> [Task description]: Return the lines below exactly, from the first line to the line that contains "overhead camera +". Leave out pictures.

> [Stored data]:
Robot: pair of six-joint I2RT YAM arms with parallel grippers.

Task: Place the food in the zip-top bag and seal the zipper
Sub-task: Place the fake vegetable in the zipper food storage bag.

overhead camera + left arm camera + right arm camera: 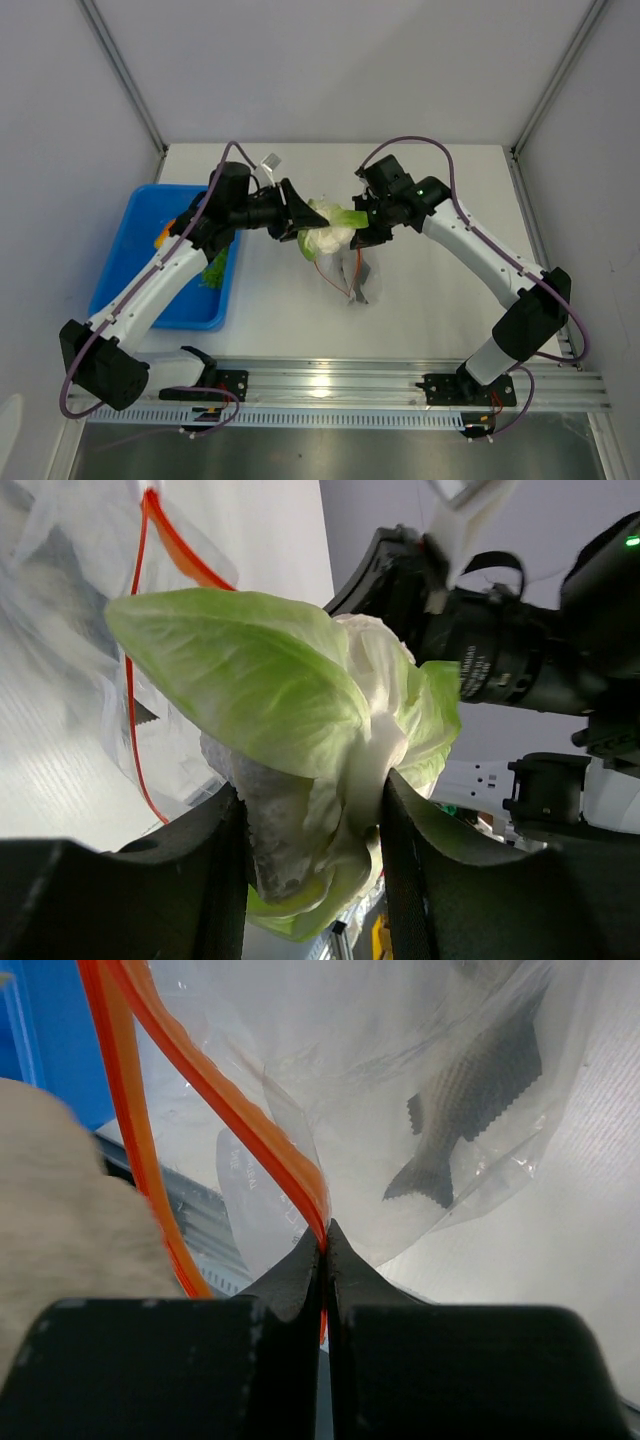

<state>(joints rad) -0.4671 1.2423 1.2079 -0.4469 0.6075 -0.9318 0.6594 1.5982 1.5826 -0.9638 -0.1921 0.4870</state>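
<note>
Left fingers (200, 880) closed narrow on the base of the white-and-green cauliflower piece (300, 710), held in the air above the middle of the desk (420, 300), green leaf pointing toward the right arm. Right fingers (300, 1280) pressed tight together on the zipper (215, 1090), pinching one lip of the zip-top bag (400, 1050) and holding it up. Bag mouth parted, with the second orange-red strip running apart from the gripped one, just beside the cauliflower piece; hard to tell whether any of that piece is past the mouth. Bag hanging below both sets of fingers, lower end on the desk. Inside, through the clear film, a grey fish-shaped piece (470, 1100). In the blue tray (130, 230) at the left, well apart from the bag, an orange piece (160, 238) and green leafy bits (215, 270).
</note>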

> [Answer area]:
Robot: pair of six-joint I2RT YAM arms with parallel grippers.

Task: Place the food in the zip-top bag and seal the zipper
Sub-task: Place the fake vegetable in the zipper food storage bag.

overhead camera + left arm camera + right arm camera: 

What came before is the finished answer.